- TASK GOAL
Check each line below for the word "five", and copy those that have it.

- INFORMATION SUPPLIED
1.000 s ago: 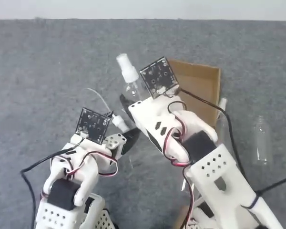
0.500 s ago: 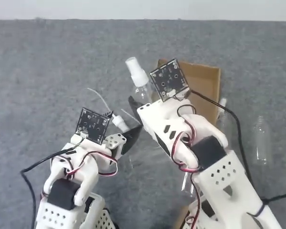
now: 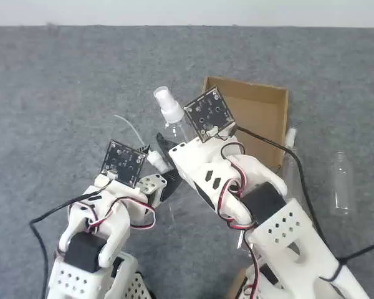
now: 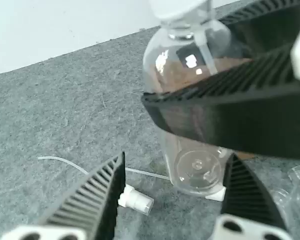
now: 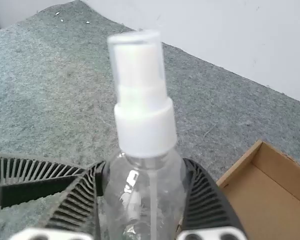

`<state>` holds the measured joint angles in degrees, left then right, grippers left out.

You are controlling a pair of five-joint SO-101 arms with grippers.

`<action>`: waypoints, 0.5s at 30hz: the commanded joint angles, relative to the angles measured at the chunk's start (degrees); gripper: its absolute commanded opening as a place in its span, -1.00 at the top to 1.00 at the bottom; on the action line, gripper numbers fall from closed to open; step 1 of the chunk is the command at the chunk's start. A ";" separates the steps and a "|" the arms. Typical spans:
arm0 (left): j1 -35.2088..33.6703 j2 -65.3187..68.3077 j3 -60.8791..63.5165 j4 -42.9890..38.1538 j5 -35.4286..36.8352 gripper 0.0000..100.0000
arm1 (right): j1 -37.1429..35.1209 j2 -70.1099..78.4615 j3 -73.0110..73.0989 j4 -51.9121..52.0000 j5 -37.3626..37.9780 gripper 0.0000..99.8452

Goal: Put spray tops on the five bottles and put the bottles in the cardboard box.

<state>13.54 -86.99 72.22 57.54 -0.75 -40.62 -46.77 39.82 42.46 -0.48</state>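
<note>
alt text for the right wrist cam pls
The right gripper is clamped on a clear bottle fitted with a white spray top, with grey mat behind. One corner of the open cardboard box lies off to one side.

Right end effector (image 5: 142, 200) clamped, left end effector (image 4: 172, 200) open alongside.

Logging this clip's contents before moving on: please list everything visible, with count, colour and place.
held bottle: one, clear with white spray top, upright in the right gripper
cardboard box: one, brown, open, on the mat
second bottle: one, clear with white top, beside the box
bare bottle: one, clear with no top, right of the box
loose spray top: one, white with tube, on the mat
mat: one, grey
left gripper: black, open
right gripper: black, shut on the held bottle
</note>
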 commanded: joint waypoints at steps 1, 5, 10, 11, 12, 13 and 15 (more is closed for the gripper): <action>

- OUTPUT FOR THIS TASK
You are controlling a pair of five-joint SO-101 arms with grippers.
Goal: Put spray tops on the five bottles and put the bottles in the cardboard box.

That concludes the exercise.